Get advice and support with infant feeding from other users here.

Is formula feeding a feminist act?

202 replies

FeelLikeTweedleDee · 09/01/2011 18:29

Excuse me as I'm high on Lemsip so my musings may seem unusual - I've been thinking about womens motivations for NOT breastfeeding.

Out of all the pregnant women I have spoken to who plan to formula feed from birth, the most common reason given is "I don't think it's fair that I should have to do all the feeds/shoulder all the responsibility for our baby's nutrition" which is an argument I can sympathise with. I understand the lactivists response: "there is so much more a man can do than feeding" but one must admit, feeding is pretty much the bulk of what a newborn needs. It also ties the mother to the baby in an exclusive manner which nappy changing, soothing, playing, etc does not.

I admit (online only because I'm a pussy) that women who chose not to breastfeed before even giving birth used to anger me. I couldn't understand why they would not put their baby's needs first. Why they wouldn't even give breastfeeding a shot? But perhaps sexual equality is sound reasoning?

What is your opinion on womens non-medical motivations for not breastfeeding?

If you're thinking "it's none of your business what feeding choices other mothers make", I disagree. Formula feeding costs the taxpayer a substantial sum every year re: NHS resources as well as its impact on the environment, etc. Thus womens non-medical reasons for not breastfeeding is an important issue.

OP posts:
legallyblond · 10/01/2011 13:13

Ok - caught up on the thread now! Everything startingafresh has said!

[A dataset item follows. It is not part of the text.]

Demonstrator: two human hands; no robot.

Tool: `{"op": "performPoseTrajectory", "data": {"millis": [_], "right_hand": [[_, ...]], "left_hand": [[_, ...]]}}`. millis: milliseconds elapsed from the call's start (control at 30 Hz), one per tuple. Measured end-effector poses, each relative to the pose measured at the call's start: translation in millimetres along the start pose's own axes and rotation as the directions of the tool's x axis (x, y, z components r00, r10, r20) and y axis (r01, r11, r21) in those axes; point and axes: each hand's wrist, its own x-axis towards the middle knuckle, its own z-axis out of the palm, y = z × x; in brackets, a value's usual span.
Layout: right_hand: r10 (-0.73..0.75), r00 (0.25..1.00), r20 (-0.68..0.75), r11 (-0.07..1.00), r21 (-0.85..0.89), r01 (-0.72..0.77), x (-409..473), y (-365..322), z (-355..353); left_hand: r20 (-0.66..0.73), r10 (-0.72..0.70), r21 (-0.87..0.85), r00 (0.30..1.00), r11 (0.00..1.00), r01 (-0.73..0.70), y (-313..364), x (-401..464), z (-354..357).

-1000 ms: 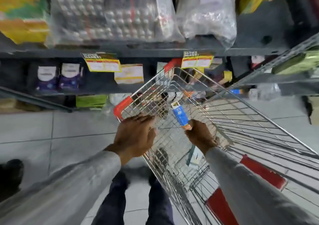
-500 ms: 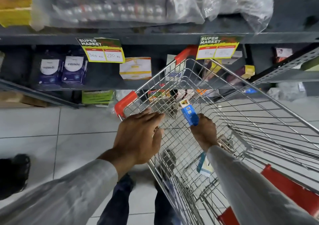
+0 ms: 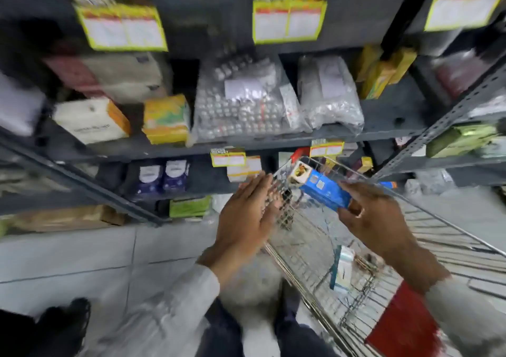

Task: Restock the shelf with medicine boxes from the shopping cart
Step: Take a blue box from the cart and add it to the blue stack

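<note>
My right hand (image 3: 372, 214) grips a long blue medicine box (image 3: 320, 188) by its near end, holding it above the wire shopping cart (image 3: 438, 236), its white end pointing toward the shelf. My left hand (image 3: 246, 217) is open, fingers together and stretched forward, just left of the box and not touching it. Another pale box (image 3: 343, 270) lies in the bottom of the cart. The dark grey shelf (image 3: 273, 137) stands in front, holding boxes and bags of blister packs (image 3: 241, 104). The picture is blurred by motion.
Yellow price tags (image 3: 289, 22) hang from the shelf edges. A yellow box (image 3: 167, 120) and a white box (image 3: 91, 121) sit left on the middle shelf, purple boxes (image 3: 163, 177) on the one below. A slotted metal upright (image 3: 449, 115) crosses right. A dark shoe (image 3: 63, 321) rests on the tiled floor.
The view has tilted up toward the higher shelves. My right hand has lifted the blue box out of the cart. My left hand has left the cart rim and risen, open.
</note>
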Motion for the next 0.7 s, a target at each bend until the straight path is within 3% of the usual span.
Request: {"op": "performPoseTrajectory", "data": {"millis": [100,233,367,533,700], "right_hand": [[-0.121,0.984,-0.129,0.990,0.059,0.129,17.5,-49.1,-61.0],[-0.296,0.915,-0.273,0.948,0.031,0.316,65.0,-118.3,-130.0],[-0.388,0.849,-0.359,0.904,0.030,0.426,127.1,-183.6,-184.1],[-0.430,0.874,-0.226,0.896,0.012,0.444,210.3,-256.0,-219.3],[-0.427,0.903,-0.049,0.904,-0.034,0.426,269.8,-314.6,-195.1]], "left_hand": [[-0.167,0.071,-0.016,0.983,0.997,-0.075,16.4,2.0,-74.9],[-0.420,0.176,0.034,0.890,0.983,-0.179,28.7,23.4,-180.2],[-0.556,0.225,0.180,0.801,0.973,-0.148,23.8,58.3,-281.2],[-0.552,0.075,0.247,0.830,0.966,0.077,-8.0,102.6,-356.7],[-0.478,-0.013,0.364,0.878,0.907,0.211,-47.5,124.4,-371.4]]}}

legallyblond · 10/01/2011 13:15

Oh, and in the masculine environment of my work, i often managed to acheive better results in certain circumstances than the men by NOT acting as a man would. And some of the senior men did recognise that...! Long may that continue when i go back to work..!

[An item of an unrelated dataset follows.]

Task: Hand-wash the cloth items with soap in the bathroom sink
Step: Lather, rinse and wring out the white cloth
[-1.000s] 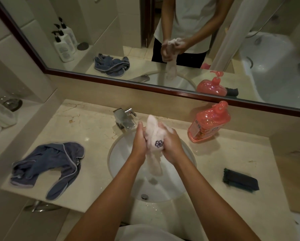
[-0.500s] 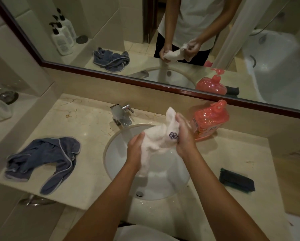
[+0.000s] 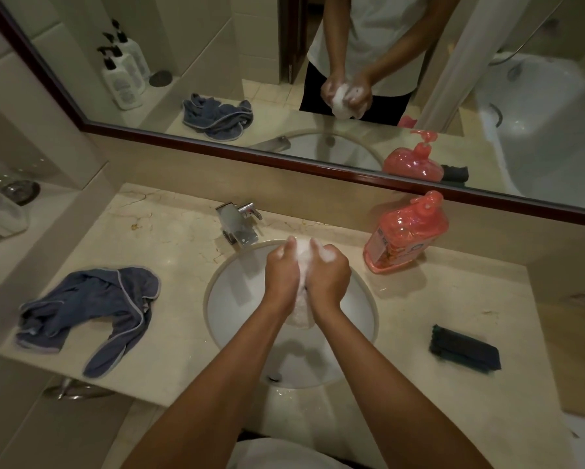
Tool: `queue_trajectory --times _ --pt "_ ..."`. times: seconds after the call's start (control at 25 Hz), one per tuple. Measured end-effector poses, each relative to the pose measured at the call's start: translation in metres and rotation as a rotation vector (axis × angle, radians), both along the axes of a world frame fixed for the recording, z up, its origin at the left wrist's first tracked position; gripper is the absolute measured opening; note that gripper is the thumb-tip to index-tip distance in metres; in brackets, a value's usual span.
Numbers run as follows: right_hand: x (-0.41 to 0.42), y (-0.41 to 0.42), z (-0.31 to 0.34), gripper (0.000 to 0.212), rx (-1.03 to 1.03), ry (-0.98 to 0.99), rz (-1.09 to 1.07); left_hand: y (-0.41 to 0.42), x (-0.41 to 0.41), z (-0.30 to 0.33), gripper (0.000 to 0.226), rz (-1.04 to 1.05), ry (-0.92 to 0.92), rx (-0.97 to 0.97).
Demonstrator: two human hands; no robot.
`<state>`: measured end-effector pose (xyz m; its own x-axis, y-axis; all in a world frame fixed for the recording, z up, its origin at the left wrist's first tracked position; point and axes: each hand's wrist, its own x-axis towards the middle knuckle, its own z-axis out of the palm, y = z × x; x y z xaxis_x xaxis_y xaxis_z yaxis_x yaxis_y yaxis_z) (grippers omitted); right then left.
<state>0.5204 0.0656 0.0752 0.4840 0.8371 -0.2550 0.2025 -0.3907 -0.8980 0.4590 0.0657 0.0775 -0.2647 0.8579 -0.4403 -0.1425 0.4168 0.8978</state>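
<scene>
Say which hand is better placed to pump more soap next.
Right, probably. The soap bottle stands right of the sink, nearer the right hand; the left hand could keep gripping the cloth.

there is a single view, from a wide-angle camera worn on the person's head, looking forward and steeply down from close above the sink [image 3: 216, 319], which sits centre frame, with the countertop [image 3: 419, 309] spreading to both sides. the mirror [image 3: 352, 154] along the top returns the same counter from the opposite side. straight lines bow toward the frame's edges.
</scene>
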Motion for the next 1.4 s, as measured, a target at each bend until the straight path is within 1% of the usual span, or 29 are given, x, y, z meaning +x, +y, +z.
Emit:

Petsville · 10/01/2011 14:49

Sorry borrowing wife's account again
(to wife: thanks for the great write up).

"Is formula feeding a feminist act"
As far as I can see you could as easily say
Is formula feeding a paternalist act - have you considered that actually some men feel somewhat disenfranchised by the fact that they cannot feed their baby? Indeed I think you could make a good case for saying that the inability for men to lactate is the nail in the coffin for intelligent design. (please note this is not male animals in general merely human males - I can't see they would be terribly unfitted by the ability to lactate and given the demands of Human babies it would be jolly convenient).

If one is focusing purely what is best for the baby nutritionally then all things being equal it seems pretty unlikely that anything could beat BF, but that is not a feminist issue either, though it explains why I didn't try to discourage my wife.

OK that's my penny worth

tiktok · 10/01/2011 14:58

More than happy to knock nails in any coffin for intelligent design, Petsville's DH.

Do you mean breastfeeding by women only is a 'mistake' in evolutionary/teleological terms? I think not.

I have some quits strong views on men who feel disenfranchised by not being able to breastfeed. Apart from saying 'oh, diddums' and rolling my eyes a lot, I think they are mistaken - they are equating the method of food delivery with attachment. It is the quality of the interaction that counts in attachment, not the milk containers.

It makes perfect sense for the baby, who has developed inside the body of a person, to continue to be nourished by that same person - we are born 'too early' in a way - half cooked! Our brains are large ('cos we are humans) but if they got larger in utero, we'd not be able to come out of the birth canal, so happily, we evolved to be born with only a small proportion of our brain completed. We need a lot of holding and cuddling and interaction for our social brain to develop normally. Breastfeeding, with its quick-to-digest formulation, and its connection with the familiar taste of the uterus, ensures frequent holding and so on.

Breastmilk also has 'brain boosting' ingredients, so it's all very convenient really.

toddlerwrangler · 10/01/2011 15:10

oh goo grief foxy, do get over yourself. I will try again and word it a different way - it concerns me when people start to dislike formula and formul caompanies based on books like the pobf.

If people have been concerned sine uni, FINE! thats got nothing to do with my point.

Anyway, the psot has moved on somewhat !

BuzzLightBeer · 10/01/2011 15:22

Posting from Smugsville, Foxy? Hmm

BuzzLightBeer · 10/01/2011 15:23

sorry, not foxy, legallyblond is what I meant to say, apologies to fox. Blush

foxytocin · 10/01/2011 15:40

"it concerns me when people start to dislike formula and formul caompanies based on books like the pobf."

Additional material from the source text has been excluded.